Problem description – Once you have located the line containing "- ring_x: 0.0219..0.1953" in the material below, return it exactly along with each line after it through the line containing "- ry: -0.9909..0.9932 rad".

=== Collected material ===

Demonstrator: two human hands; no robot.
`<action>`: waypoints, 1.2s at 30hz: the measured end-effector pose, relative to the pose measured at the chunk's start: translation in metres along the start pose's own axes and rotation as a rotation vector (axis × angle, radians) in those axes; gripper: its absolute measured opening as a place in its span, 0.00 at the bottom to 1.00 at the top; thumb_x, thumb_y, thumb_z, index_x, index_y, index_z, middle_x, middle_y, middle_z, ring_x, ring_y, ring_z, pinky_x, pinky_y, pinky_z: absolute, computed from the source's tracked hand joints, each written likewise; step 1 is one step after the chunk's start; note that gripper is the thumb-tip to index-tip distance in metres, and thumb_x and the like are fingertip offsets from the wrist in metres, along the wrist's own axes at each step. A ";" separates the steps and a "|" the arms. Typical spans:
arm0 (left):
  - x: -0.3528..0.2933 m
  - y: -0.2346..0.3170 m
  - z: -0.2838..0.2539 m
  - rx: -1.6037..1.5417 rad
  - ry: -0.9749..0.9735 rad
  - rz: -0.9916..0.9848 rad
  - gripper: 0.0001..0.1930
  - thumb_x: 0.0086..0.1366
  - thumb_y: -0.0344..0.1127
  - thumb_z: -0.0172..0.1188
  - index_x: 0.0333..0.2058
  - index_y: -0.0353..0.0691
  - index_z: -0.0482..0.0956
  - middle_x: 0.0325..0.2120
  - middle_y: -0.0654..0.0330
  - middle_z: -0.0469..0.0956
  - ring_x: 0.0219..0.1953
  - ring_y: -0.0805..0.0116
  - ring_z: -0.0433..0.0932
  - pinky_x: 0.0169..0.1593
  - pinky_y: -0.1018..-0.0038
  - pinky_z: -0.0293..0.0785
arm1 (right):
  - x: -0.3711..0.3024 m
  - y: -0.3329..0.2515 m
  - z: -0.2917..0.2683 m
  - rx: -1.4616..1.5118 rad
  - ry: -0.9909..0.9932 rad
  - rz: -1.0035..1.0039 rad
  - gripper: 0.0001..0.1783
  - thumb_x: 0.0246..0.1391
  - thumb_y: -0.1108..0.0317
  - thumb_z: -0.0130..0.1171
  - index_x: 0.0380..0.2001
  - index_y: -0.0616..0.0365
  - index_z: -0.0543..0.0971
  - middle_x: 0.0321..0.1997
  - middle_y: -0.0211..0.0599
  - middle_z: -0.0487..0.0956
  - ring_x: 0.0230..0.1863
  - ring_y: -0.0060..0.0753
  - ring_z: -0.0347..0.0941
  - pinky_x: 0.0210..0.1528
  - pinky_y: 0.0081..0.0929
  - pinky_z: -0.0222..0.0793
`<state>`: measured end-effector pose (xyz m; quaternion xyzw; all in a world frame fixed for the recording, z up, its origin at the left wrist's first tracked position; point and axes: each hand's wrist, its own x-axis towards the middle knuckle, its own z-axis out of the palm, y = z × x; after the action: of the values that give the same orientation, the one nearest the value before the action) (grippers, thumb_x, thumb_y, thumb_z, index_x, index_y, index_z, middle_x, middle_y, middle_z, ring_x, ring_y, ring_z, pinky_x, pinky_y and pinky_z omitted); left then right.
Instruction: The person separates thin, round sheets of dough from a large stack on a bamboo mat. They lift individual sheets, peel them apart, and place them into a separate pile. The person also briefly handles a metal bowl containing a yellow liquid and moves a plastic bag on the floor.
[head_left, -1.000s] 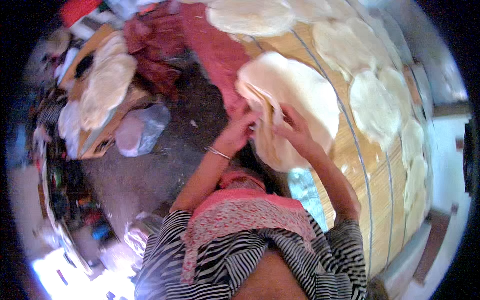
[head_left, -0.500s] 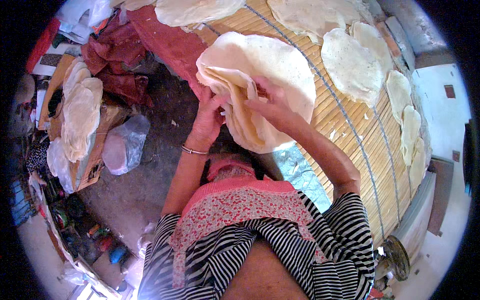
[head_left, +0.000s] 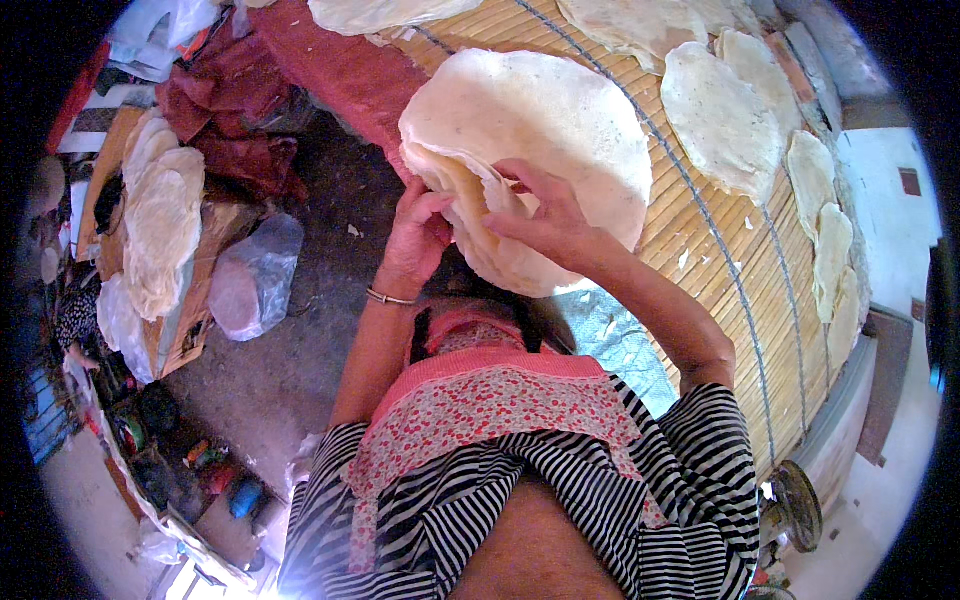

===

Exercise output –
  - ring_x: 0.0219..0.1953
  - ring_y: -0.0805..0.0116
  - ring_z: -0.0433..0.0932
  - pinky_x: 0.0169..0.1593
  - pinky_y: -0.1018..-0.0038
  - pinky_z: -0.0293..0.0785
arm1 (right):
  - x: -0.3711..0.3024 m
  - y: -0.3329..0.2515 m
  - z: -0.2917..0.2683 m
  - rx: -1.4616..1.5118 rad
  - ry: -0.9909..0.9932 rad

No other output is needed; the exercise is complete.